__Aim of the exercise__: Write out the entire listing below exactly as it appears, minus any pictures.

* * * *

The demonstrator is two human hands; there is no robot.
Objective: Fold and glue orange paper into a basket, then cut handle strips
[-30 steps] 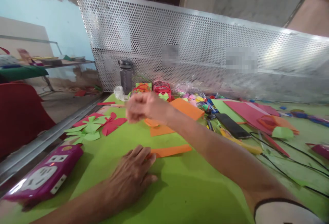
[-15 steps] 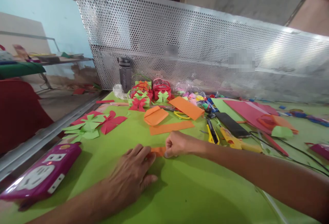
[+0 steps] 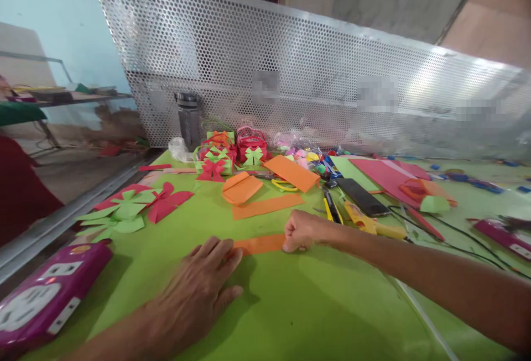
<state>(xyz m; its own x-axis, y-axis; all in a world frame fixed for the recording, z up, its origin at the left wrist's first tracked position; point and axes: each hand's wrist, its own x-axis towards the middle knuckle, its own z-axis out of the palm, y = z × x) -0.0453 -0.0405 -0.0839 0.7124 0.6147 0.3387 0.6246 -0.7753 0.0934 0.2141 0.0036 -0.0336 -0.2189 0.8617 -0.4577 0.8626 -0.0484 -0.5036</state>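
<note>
An orange paper strip [image 3: 261, 244] lies across the green tabletop between my hands. My left hand [image 3: 203, 278] rests palm down with its fingertips on the strip's left end and the thumb held apart. At the other end, my right hand [image 3: 302, 231] is curled into a fist, closed over the strip's right end. Just beyond lies another orange paper strip [image 3: 267, 206]. Behind that are a folded orange paper piece [image 3: 241, 188] and an orange rectangular piece [image 3: 291, 172]. What the curled right fingers cover is hidden.
Red and green paper bows [image 3: 133, 209] lie on the left near a purple power strip [image 3: 53, 289]. To the right are a yellow cutter [image 3: 332, 206], a yellow glue gun [image 3: 365, 220], a black phone [image 3: 362, 197] and cables. Decorated small boxes [image 3: 218, 159] and a bottle [image 3: 189, 120] stand behind.
My right hand has moved rightward relative to the left, so more of the orange strip shows between them. The left hand stays at the strip's left end. The view has shifted slightly right.
</note>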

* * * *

__Task response__:
The demonstrator is two human hands; there is no robot.
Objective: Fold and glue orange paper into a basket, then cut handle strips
[-30 steps] 
[-15 steps] 
[+0 steps] 
<state>(xyz m; its own x-axis, y-axis; all in a world frame fixed for the recording, z up, its origin at the left wrist's first tracked position; point and axes: each hand's wrist, its own x-axis towards the middle knuckle, its own z-axis out of the palm, y = z × x) -0.0453 -0.0405 -0.0839 0.7124 0.6147 0.3387 0.6246 -0.7753 0.0934 0.2141 0.0036 -0.0336 -0.2189 0.8617 -0.4577 0.8626 -0.0484 -0.5036</state>
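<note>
An orange paper strip [image 3: 261, 244] lies across the green tabletop between my hands. My left hand [image 3: 203, 278] rests palm down with its fingertips on the strip's left end and the thumb held apart. At the other end, my right hand [image 3: 302, 231] is curled into a fist, closed over the strip's right end. Just beyond lies another orange paper strip [image 3: 267, 206]. Behind that are a folded orange paper piece [image 3: 241, 188] and an orange rectangular piece [image 3: 291, 172]. What the curled right fingers cover is hidden.
Red and green paper bows [image 3: 133, 209] lie on the left near a purple power strip [image 3: 53, 289]. To the right are a yellow cutter [image 3: 332, 206], a yellow glue gun [image 3: 365, 220], a black phone [image 3: 362, 197] and cables. Decorated small boxes [image 3: 218, 159] and a bottle [image 3: 189, 120] stand behind.
My right hand has moved rightward relative to the left, so more of the orange strip shows between them. The left hand stays at the strip's left end. The view has shifted slightly right.
</note>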

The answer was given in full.